--- START ---

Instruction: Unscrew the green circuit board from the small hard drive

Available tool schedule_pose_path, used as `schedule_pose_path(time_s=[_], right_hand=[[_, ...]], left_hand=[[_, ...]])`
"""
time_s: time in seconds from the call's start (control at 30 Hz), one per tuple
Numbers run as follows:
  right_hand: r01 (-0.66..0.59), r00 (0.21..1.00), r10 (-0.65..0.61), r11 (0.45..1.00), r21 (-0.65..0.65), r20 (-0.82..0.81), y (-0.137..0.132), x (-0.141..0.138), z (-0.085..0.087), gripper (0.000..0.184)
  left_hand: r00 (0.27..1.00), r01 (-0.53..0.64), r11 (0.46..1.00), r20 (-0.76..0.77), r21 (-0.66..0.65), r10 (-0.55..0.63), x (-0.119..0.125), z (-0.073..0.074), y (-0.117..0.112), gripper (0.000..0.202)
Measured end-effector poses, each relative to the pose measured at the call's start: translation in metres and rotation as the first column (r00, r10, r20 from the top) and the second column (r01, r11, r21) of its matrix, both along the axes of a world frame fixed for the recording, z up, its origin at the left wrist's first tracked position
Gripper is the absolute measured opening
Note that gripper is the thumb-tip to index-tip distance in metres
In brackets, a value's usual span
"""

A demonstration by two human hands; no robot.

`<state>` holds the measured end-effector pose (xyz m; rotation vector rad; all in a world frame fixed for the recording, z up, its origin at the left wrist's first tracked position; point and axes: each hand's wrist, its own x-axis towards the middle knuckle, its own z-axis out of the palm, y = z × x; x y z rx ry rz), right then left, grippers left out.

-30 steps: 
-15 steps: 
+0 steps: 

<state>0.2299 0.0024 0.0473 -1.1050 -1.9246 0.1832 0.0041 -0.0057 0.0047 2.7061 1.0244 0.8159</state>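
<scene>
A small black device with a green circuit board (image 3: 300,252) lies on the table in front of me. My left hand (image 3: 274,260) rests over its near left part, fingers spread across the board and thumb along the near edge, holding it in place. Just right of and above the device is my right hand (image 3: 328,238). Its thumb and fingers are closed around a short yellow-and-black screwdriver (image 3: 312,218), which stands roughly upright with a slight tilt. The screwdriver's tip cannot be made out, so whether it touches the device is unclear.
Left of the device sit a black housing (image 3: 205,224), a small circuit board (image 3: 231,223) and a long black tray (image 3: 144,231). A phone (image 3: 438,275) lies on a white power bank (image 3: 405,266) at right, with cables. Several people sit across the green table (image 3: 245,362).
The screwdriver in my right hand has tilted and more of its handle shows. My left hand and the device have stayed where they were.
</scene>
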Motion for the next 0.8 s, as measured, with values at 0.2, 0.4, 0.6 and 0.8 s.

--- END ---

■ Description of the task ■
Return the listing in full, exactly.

■ Exercise solution ■
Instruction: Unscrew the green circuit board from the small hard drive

Available tool schedule_pose_path, used as `schedule_pose_path(time_s=[_], right_hand=[[_, ...]], left_hand=[[_, ...]])`
"""
time_s: time in seconds from the call's start (control at 30 Hz), one per tuple
Numbers run as follows:
  right_hand: r01 (-0.66..0.59), r00 (0.21..1.00), r10 (-0.65..0.61), r11 (0.45..1.00), r21 (-0.65..0.65), r20 (-0.82..0.81), y (-0.137..0.132), x (-0.141..0.138), z (-0.085..0.087), gripper (0.000..0.184)
  left_hand: r00 (0.27..1.00), r01 (-0.53..0.64), r11 (0.46..1.00), r20 (-0.76..0.77), r21 (-0.66..0.65), r10 (-0.55..0.63), x (-0.119..0.125), z (-0.073..0.074), y (-0.117..0.112), gripper (0.000..0.202)
Measured end-effector poses, each relative to the pose measured at the call's start: translation in metres and rotation as the first column (r00, r10, r20 from the top) and the second column (r01, r11, r21) of its matrix, both along the axes of a world frame fixed for the recording, z up, its origin at the left wrist's first tracked position
Gripper is the absolute measured opening
Note that gripper is the thumb-tip to index-tip distance in metres
In brackets, a value's usual span
"""

A demonstration by two human hands; no robot.

`<state>` holds the measured end-effector pose (xyz m; rotation vector rad; all in a world frame fixed for the recording, z up, its origin at the left wrist's first tracked position; point and axes: each hand's wrist, its own x-axis towards the middle knuckle, its own z-axis out of the palm, y = z × x; x y z rx ry rz), right then left, grippers left out.

-30 steps: 
-15 steps: 
+0 steps: 

<state>0.2299 0.0024 0.0473 -1.1050 -1.9246 0.1832 0.0041 -0.0057 0.0047 2.7061 1.0244 0.8159</state>
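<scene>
A small black device with a green circuit board (image 3: 300,252) lies on the table in front of me. My left hand (image 3: 274,260) rests over its near left part, fingers spread across the board and thumb along the near edge, holding it in place. Just right of and above the device is my right hand (image 3: 328,238). Its thumb and fingers are closed around a short yellow-and-black screwdriver (image 3: 312,218), which stands roughly upright with a slight tilt. The screwdriver's tip cannot be made out, so whether it touches the device is unclear.
Left of the device sit a black housing (image 3: 205,224), a small circuit board (image 3: 231,223) and a long black tray (image 3: 144,231). A phone (image 3: 438,275) lies on a white power bank (image 3: 405,266) at right, with cables. Several people sit across the green table (image 3: 245,362).
The screwdriver in my right hand has tilted and more of its handle shows. My left hand and the device have stayed where they were.
</scene>
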Motion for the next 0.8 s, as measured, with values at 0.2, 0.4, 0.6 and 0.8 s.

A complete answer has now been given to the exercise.